[Start of section]

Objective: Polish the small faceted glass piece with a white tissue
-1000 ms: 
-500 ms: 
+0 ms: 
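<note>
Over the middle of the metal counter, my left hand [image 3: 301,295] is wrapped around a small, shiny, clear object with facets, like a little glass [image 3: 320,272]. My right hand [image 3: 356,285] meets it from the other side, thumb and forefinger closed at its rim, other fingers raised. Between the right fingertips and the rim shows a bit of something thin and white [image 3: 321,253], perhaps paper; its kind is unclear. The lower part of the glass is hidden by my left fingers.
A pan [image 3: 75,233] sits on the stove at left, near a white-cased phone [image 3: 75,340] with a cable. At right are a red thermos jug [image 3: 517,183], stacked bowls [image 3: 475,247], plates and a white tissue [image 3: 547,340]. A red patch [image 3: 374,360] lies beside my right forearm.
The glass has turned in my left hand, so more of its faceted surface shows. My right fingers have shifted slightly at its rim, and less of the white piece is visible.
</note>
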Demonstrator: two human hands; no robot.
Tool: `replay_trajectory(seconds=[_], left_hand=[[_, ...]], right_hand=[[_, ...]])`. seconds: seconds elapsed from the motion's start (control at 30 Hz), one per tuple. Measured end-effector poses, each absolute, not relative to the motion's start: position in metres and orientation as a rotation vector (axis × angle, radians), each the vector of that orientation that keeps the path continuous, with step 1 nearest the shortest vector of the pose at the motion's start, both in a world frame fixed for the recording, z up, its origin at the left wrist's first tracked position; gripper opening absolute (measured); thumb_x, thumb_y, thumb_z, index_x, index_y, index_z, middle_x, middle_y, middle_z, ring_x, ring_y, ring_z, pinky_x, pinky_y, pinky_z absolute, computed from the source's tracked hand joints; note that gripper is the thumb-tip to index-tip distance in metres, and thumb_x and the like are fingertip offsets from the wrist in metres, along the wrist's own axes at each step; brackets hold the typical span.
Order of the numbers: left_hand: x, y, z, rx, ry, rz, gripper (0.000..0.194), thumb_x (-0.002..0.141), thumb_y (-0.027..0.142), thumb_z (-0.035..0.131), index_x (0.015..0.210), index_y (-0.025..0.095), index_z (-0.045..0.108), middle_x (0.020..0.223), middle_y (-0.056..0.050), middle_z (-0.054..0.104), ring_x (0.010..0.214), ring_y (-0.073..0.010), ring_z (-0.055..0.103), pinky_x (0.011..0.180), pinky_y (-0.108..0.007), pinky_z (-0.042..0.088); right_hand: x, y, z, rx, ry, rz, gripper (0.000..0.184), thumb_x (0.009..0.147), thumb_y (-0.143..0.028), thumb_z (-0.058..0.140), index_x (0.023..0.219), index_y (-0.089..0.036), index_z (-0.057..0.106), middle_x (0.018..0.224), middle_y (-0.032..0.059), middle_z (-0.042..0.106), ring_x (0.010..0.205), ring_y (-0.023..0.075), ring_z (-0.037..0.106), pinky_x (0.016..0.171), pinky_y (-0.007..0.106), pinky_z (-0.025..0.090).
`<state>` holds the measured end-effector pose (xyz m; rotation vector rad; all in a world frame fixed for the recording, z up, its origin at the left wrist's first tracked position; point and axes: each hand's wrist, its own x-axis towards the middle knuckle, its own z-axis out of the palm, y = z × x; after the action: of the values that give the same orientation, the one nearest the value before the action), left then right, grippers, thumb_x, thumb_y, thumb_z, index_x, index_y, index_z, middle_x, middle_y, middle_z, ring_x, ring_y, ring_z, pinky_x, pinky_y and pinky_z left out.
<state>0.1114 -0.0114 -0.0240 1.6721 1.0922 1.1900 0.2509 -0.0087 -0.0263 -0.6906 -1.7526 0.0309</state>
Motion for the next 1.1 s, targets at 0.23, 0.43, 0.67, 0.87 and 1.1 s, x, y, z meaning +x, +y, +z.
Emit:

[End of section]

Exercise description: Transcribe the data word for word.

Task answer:
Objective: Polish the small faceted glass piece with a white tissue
-1000 ms: 
-500 ms: 
+0 ms: 
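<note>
Over the middle of the metal counter, my left hand [image 3: 301,295] is wrapped around a small, shiny, clear object with facets, like a little glass [image 3: 320,272]. My right hand [image 3: 356,285] meets it from the other side, thumb and forefinger closed at its rim, other fingers raised. Between the right fingertips and the rim shows a bit of something thin and white [image 3: 321,253], perhaps paper; its kind is unclear. The lower part of the glass is hidden by my left fingers.
A pan [image 3: 75,233] sits on the stove at left, near a white-cased phone [image 3: 75,340] with a cable. At right are a red thermos jug [image 3: 517,183], stacked bowls [image 3: 475,247], plates and a white tissue [image 3: 547,340]. A red patch [image 3: 374,360] lies beside my right forearm.
The glass has turned in my left hand, so more of its faceted surface shows. My right fingers have shifted slightly at its rim, and less of the white piece is visible.
</note>
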Demonstrator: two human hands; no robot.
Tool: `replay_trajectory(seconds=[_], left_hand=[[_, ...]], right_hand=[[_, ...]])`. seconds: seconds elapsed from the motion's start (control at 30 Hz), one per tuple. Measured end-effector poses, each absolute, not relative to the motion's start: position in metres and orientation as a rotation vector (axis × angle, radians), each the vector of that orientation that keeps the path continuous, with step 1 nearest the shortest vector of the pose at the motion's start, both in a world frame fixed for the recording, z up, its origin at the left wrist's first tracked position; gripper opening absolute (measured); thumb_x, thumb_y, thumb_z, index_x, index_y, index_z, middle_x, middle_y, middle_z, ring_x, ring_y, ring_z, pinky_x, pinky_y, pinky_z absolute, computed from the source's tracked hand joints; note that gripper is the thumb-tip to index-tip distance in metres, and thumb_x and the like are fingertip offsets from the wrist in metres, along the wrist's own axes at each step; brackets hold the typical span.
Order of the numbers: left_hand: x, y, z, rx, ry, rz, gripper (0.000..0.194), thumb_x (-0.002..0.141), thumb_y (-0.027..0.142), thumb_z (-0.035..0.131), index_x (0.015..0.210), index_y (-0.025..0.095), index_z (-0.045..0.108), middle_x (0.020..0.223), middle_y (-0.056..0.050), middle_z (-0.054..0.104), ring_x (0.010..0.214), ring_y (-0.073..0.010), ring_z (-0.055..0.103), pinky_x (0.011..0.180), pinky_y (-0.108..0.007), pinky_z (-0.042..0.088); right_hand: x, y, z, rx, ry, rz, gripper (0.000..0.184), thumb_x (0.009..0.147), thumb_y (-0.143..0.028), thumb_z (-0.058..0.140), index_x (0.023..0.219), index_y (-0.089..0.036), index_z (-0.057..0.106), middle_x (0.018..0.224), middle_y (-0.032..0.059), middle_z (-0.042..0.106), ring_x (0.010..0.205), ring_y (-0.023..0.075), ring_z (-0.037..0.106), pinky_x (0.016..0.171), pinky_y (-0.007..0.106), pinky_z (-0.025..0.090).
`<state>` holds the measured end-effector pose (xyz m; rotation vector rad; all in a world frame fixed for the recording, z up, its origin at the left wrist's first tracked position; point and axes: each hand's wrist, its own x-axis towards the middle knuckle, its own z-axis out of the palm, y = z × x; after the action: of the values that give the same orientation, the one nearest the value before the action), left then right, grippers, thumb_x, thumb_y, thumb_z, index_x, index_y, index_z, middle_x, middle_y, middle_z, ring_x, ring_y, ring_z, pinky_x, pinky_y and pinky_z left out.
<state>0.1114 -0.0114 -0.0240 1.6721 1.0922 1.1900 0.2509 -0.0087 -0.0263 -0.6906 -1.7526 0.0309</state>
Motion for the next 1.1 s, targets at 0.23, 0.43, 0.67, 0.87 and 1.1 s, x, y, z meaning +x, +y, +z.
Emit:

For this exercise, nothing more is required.